Artifact Passing and Cache Strategy
Artifact Passing and Cache Strategy
The Failure
The frontend shell pipeline builds a Next.js application in the build job and needs the output in the deploy job. The team passes the build output using actions/upload-artifact and actions/download-artifact. The build output is 180 MB. Uploading takes 45 seconds. Downloading takes 30 seconds. This happens on every pipeline run.
Meanwhile, the same pipeline caches node_modules with a key of node-modules-v1. The cache was created three months ago. Dependencies have changed seven times since then. The cache still hits because the key never changes. The pipeline restores stale dependencies and runs npm install on top of them. Sometimes this works. Sometimes it produces a node_modules directory that differs from a clean npm ci. The team does not know which builds used stale dependencies because the cache key does not encode the dependency state.
The Mechanism
GitHub Actions provides three mechanisms for passing data between jobs:
Job outputs ($GITHUB_OUTPUT). Small string values: image tags, version numbers, SHA digests, URLs. Passed through workflow syntax: ${{ needs.build.outputs.image-tag }}. Maximum 1 MB per output. Use this for metadata.
Artifacts (actions/upload-artifact, actions/download-artifact). Files and directories. Uploaded to GitHub’s artifact storage, available to downstream jobs and after the workflow completes. Retained for 90 days by default. Use this for build outputs, test reports, and SBOM files.

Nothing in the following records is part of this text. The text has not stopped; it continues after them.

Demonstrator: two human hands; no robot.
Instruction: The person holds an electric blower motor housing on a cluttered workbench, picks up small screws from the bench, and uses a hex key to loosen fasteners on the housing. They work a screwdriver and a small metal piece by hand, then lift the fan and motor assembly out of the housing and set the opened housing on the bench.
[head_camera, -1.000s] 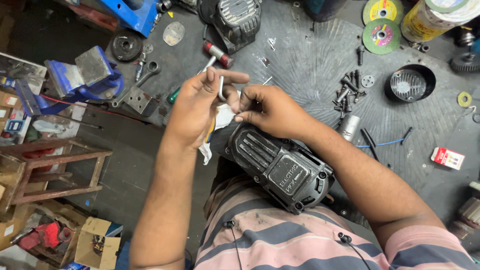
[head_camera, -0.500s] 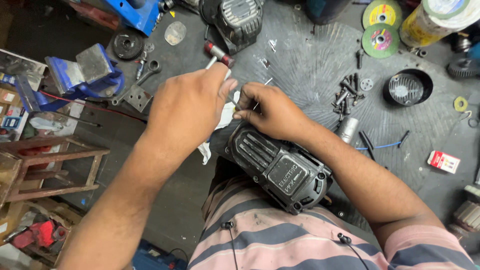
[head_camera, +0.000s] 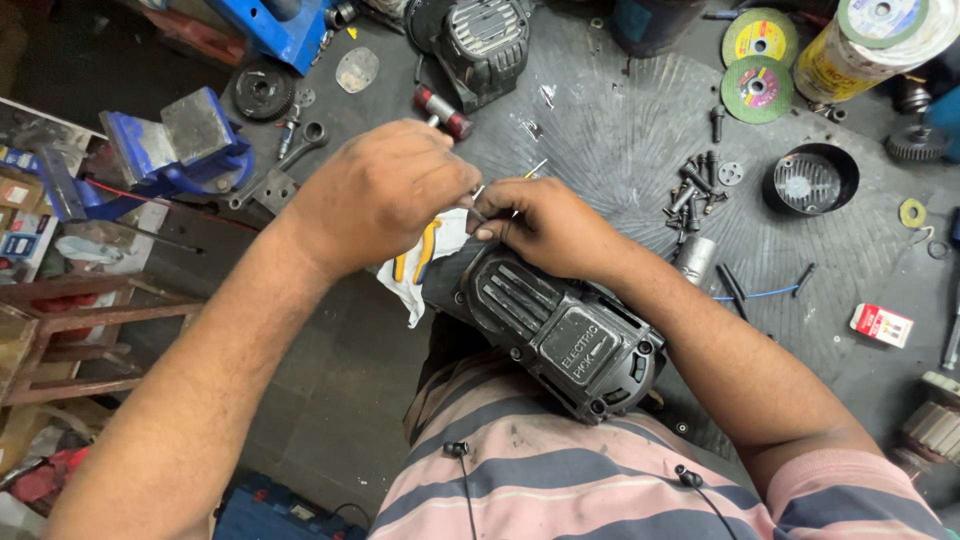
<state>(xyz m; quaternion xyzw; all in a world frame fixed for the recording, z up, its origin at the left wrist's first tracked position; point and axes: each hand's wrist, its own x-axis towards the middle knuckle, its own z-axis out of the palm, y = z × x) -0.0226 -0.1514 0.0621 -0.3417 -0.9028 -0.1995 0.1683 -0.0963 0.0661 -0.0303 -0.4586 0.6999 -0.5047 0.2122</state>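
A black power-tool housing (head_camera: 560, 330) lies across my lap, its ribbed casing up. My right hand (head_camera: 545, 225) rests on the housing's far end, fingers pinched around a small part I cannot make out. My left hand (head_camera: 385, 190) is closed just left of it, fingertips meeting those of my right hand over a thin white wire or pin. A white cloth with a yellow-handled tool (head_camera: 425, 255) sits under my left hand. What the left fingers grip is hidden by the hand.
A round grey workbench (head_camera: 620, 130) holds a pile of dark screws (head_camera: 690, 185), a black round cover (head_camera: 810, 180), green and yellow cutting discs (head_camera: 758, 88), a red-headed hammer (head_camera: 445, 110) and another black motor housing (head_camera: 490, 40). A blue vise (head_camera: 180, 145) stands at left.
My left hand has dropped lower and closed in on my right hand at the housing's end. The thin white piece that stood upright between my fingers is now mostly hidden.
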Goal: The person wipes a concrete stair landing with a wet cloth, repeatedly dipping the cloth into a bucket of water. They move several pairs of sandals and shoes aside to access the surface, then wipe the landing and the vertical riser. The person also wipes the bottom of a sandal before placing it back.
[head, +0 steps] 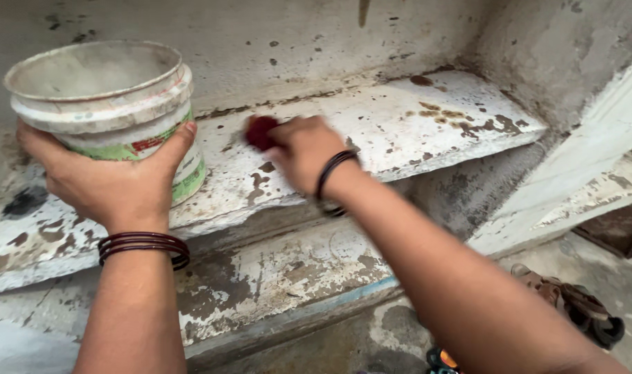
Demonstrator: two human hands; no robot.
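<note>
My left hand (108,176) grips a worn white plastic bucket (104,97) with a green and red label, holding it up at the left above a stained white shelf (413,128). The bucket's open top faces up; its inside looks pale and I cannot tell what it holds. My right hand (303,152) is closed on a dark red scrubbing pad (260,131) and presses it on the shelf surface, just right of the bucket. Dark bangles ring both wrists.
The shelf is chipped, with brown rust-like stains (461,118) at its right end. Stained walls (274,41) enclose it behind and to the right. A second worn ledge (281,277) runs below. Sandals (572,305) lie on the floor at lower right.
</note>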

Caches (actions/cache). Files and directories. Keyed by a string. Restored at the start of a job if the key matches. Saved at the end of the job if no cache existed for the key. Scoped to the branch (with fallback to the default branch). Evicted after 7 days of inactivity or when the 10 GB per-repository limit is reached. Use this for dependencies and build tool caches that are expensive to recreate.

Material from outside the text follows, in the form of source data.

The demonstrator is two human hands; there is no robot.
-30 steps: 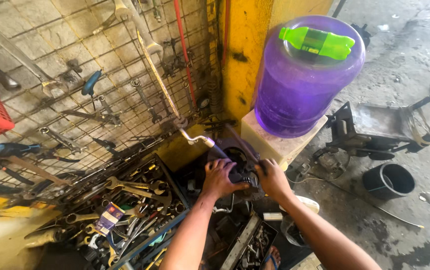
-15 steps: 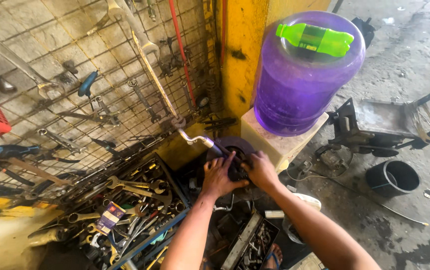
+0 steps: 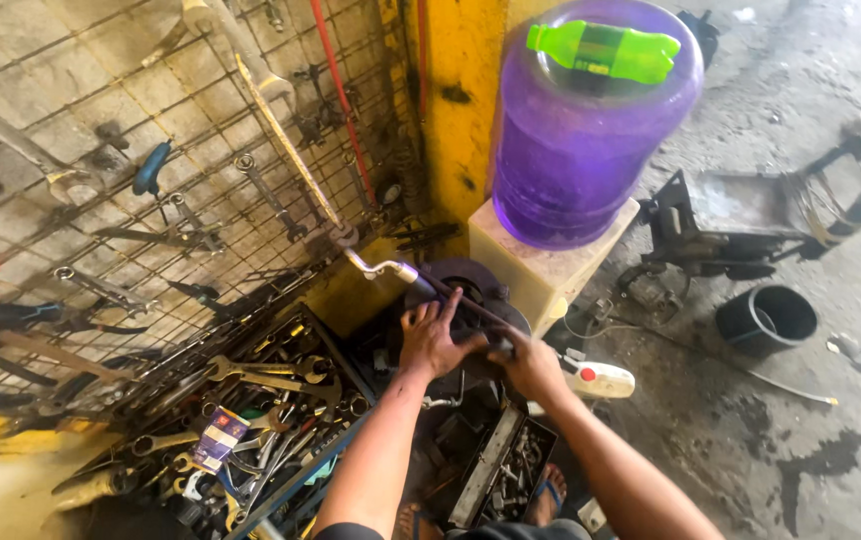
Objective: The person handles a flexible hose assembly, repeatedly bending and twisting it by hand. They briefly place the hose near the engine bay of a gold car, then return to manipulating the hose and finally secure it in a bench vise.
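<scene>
- Nearest the camera, two bare forearms reach forward over a dark tray of small metal parts (image 3: 506,465), with a foot in a blue sandal (image 3: 548,495) beside it.
- To the left, an open metal toolbox (image 3: 251,430) heaped with steel spanners.
- Left hand (image 3: 433,340) lies flat, fingers spread, pressing on the dark round metal disc (image 3: 471,290) that sits low between the toolbox and the cream stand.
- Right hand (image 3: 529,365) is curled; it seems to close round the lower end of the long bent steel wrench handle (image 3: 401,272), though what its fingers pinch is hidden.
- That handle runs up-left across the disc.
- Just right of the right hand, a white plastic object with a red dot (image 3: 601,378) on the floor.
- Further right, a black round bucket (image 3: 766,318).
- Behind the disc, a cream block stand (image 3: 551,265) carries a big purple water jug (image 3: 591,140), a green plastic bottle (image 3: 606,48) lying on top.
- Farthest back, a wire wall grid (image 3: 151,200) hung with spanners, beside a yellow pillar (image 3: 461,110).
</scene>
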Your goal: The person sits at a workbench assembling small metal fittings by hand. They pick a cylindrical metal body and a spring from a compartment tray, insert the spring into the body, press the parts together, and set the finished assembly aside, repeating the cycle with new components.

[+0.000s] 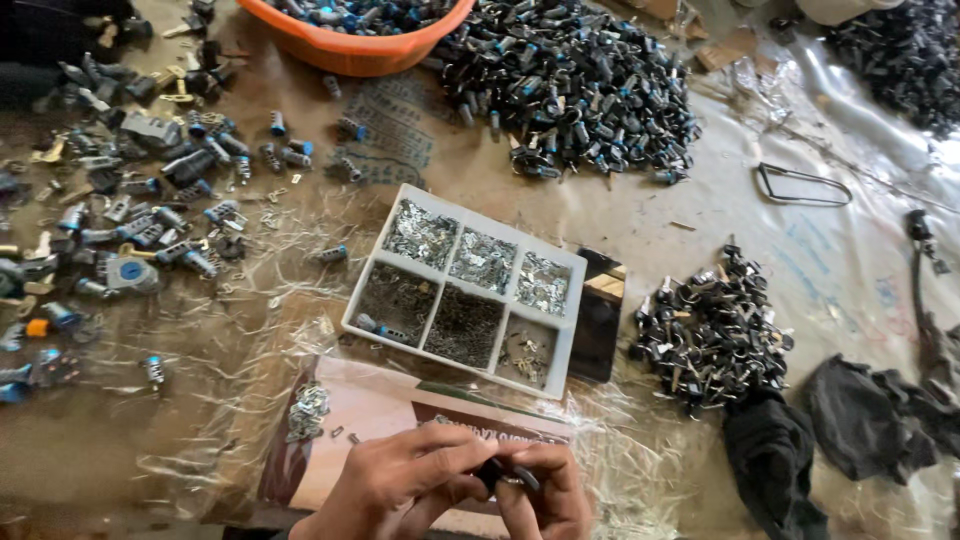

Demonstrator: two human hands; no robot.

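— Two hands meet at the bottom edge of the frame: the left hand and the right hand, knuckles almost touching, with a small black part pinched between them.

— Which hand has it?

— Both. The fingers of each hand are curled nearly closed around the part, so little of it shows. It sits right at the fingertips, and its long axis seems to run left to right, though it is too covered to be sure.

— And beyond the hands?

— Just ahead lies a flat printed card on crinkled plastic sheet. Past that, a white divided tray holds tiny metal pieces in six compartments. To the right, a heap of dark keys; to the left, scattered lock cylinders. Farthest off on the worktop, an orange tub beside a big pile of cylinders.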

The distinction: artifacts carry data forward in the current pipeline run. Caches carry data forward across pipeline runs. Outputs carry small values between jobs without storage overhead.
The Implementation
Job Outputs for Metadata
# HARDENED: Image tag passed as job output, not hardcoded in downstream jobs
jobs:
build:
runs-on: ubuntu-latest
outputs:
image-tag: ${{ steps.meta.outputs.version }}
image-digest: ${{ steps.build.outputs.digest }}
steps:
- uses: actions/checkout@v4
- name: Image metadata
id: meta
uses: docker/metadata-action@v5
with:
images: ghcr.io/acme/frontend-shell
tags: type=sha,prefix=,format=short
- name: Build and push
id: build
uses: docker/build-push-action@v6
with:
context: .
push: true
tags: ${{ steps.meta.outputs.tags }}
deploy:
needs: [build]
runs-on: ubuntu-latest
steps:
- name: Use image reference
run: |
echo "Deploying ghcr.io/acme/frontend-shell:${{ needs.build.outputs.image-tag }}"

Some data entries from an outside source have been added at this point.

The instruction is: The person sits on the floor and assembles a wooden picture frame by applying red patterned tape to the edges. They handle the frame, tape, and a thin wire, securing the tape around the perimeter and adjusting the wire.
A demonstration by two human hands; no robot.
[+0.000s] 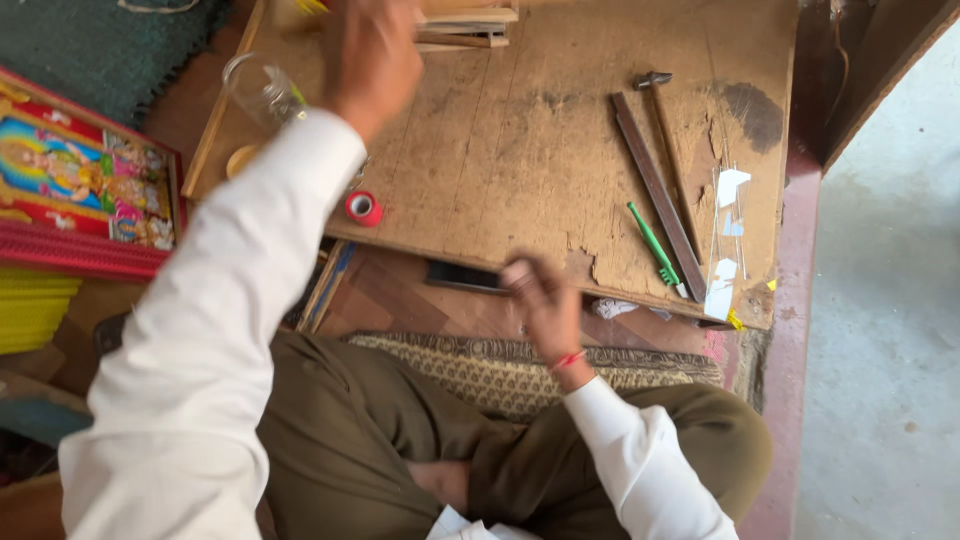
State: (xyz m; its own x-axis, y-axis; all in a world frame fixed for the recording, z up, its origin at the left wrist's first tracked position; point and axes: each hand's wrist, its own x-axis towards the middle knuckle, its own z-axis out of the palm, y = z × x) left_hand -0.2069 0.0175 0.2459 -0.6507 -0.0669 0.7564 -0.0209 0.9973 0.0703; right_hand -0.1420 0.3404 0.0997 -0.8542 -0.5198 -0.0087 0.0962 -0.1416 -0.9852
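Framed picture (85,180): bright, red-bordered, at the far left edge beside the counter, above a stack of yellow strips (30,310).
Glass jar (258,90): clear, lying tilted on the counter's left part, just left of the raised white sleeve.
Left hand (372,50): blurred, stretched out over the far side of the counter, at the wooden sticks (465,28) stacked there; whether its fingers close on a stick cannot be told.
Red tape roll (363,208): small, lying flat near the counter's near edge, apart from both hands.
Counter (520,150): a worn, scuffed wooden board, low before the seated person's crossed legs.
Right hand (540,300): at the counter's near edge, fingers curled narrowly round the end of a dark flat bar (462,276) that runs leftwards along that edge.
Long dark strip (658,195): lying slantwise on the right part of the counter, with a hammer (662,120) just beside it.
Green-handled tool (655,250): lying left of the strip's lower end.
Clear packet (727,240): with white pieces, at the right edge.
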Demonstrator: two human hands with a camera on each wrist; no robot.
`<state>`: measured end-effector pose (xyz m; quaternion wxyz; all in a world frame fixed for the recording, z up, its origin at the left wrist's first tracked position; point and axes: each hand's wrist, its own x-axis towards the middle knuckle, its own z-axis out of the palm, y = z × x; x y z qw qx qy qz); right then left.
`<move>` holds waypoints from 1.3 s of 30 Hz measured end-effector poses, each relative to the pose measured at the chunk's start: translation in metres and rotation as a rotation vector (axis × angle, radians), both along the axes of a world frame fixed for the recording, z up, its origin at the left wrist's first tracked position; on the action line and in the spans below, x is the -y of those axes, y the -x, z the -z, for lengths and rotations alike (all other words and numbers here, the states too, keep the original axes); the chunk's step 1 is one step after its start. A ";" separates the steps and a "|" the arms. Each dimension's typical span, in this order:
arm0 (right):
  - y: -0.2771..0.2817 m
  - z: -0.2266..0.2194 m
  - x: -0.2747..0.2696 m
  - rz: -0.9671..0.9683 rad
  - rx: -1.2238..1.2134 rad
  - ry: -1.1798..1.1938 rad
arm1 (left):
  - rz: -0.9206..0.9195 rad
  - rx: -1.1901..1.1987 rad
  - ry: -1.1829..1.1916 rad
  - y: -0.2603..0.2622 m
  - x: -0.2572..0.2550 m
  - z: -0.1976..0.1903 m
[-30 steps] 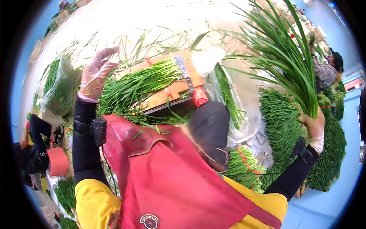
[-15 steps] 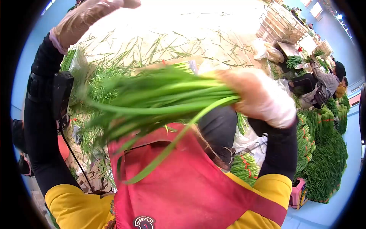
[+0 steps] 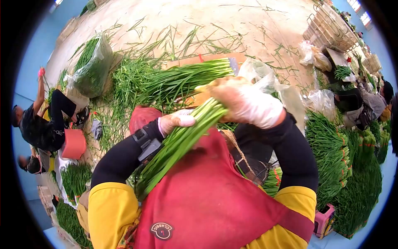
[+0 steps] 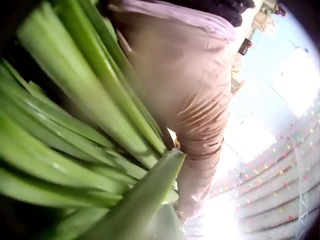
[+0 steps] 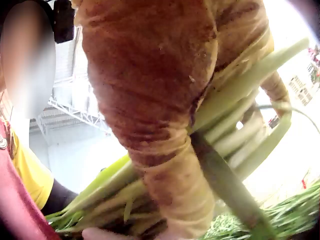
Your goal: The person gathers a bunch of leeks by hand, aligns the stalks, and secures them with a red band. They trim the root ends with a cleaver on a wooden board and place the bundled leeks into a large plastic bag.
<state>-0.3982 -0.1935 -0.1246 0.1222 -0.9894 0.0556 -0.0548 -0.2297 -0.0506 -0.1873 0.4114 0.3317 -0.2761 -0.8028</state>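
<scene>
Across the red apron, a bunch of garlic chives (image 3: 174, 145) slants with its leaf tips toward the lower left. My gloved right hand (image 3: 248, 106) grips it near the pale stem ends, thumb and fingers wrapped round the stems (image 5: 235, 125) in the right wrist view. Lower on the bunch, my gloved left hand (image 3: 176, 121) holds it, the thumb lying against the leaves. Broad leaves (image 4: 75, 85) pass close alongside the left hand in its wrist view. Just beyond both hands, a heap of chives (image 3: 190, 79) lies on a wooden board with a metal plate (image 3: 234, 65) at its right end.
A plastic bag of chives (image 3: 93, 66) stands at left, near a seated person and a red stool (image 3: 74, 144). Tied bundles (image 3: 327, 153) are stacked at right beside a pink stool (image 3: 323, 220). Loose leaves litter the floor. Clear plastic (image 3: 261, 72) lies by the board.
The right hand has swung the chives from the far right in across the apron. The left hand has come down from the upper left and taken hold of the bunch.
</scene>
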 end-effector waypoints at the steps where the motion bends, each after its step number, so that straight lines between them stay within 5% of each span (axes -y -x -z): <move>1: 0.007 0.008 0.011 -0.031 0.069 0.002 | -0.009 -0.060 -0.022 -0.004 0.000 0.015; 2: 0.015 0.012 0.022 -0.090 0.084 -0.111 | -0.023 -0.098 -0.025 -0.003 -0.001 0.018; 3: 0.025 0.009 0.028 -0.058 0.035 -0.522 | -0.036 -0.139 -0.027 -0.002 -0.001 0.021; 5: 0.045 0.011 0.037 0.003 0.108 -0.584 | 0.034 -0.219 -0.052 -0.009 -0.001 0.039; 7: 0.062 0.035 0.047 0.206 0.187 -1.132 | -0.074 -0.209 -0.059 -0.005 -0.002 0.045; 9: 0.065 0.068 0.056 0.252 0.250 -1.180 | -0.031 -0.230 -0.069 -0.009 -0.001 0.051; 11: 0.062 0.100 0.058 0.332 0.605 -1.569 | 0.000 -0.250 -0.111 -0.008 0.000 0.043; 13: 0.031 0.109 0.039 0.259 0.608 -1.503 | 0.014 -0.269 -0.120 -0.008 0.001 0.049; 15: 0.003 0.082 -0.003 0.086 0.340 -1.437 | 0.015 -0.241 -0.144 -0.008 0.003 0.056; 18: 0.002 0.099 0.003 -0.041 0.366 -1.224 | 0.028 -0.242 -0.158 -0.009 -0.001 0.064; 21: 0.038 0.110 0.034 0.326 0.448 -1.075 | -0.053 -0.281 -0.168 -0.008 -0.008 0.058; 22: 0.050 0.114 0.039 0.325 0.444 -1.075 | -0.039 -0.277 -0.172 -0.009 -0.008 0.056; 24: 0.071 0.136 0.038 0.340 -0.080 -1.082 | -0.020 -0.257 -0.171 -0.016 -0.008 0.056; 27: 0.066 0.142 0.005 0.180 -0.023 -1.087 | -0.058 -0.278 -0.107 -0.016 -0.005 0.054; 30: 0.076 0.240 0.001 0.144 0.043 -1.305 | -0.033 -0.294 -0.080 -0.026 -0.004 0.065; 33: 0.067 0.196 0.008 -0.004 -0.146 -0.951 | -0.077 -0.229 -0.081 -0.032 -0.004 0.055; 37: 0.070 0.180 0.009 0.225 -0.295 -1.259 | -0.109 -0.171 -0.069 -0.038 -0.005 0.050; 39: 0.065 0.154 0.011 0.299 -0.127 -1.339 | -0.121 -0.116 -0.077 -0.039 -0.003 0.045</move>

echo "Digest: ${{ needs.build.outputs.image-digest }}"
Artifacts for Test Reports
# HARDENED: Test reports uploaded as artifacts for debugging and audit
jobs:
test:
runs-on: ubuntu-latest
steps:
- uses: actions/checkout@v4
- name: Run tests
run: npm run test -- --reporter=junit --output-file=test-results.xml
continue-on-error: true
id: tests
- name: Upload test results
if: always()
uses: actions/upload-artifact@v4
with:
name: test-results
path: test-results.xml
retention-days: 30
- name: Fail if tests failed
if: steps.tests.outcome == 'failure'
run: exit 1
The pattern: run tests with continue-on-error: true on the test step so the artifact upload always runs, then explicitly fail in a subsequent step if tests failed. This ensures test reports are always available for debugging, even on failure.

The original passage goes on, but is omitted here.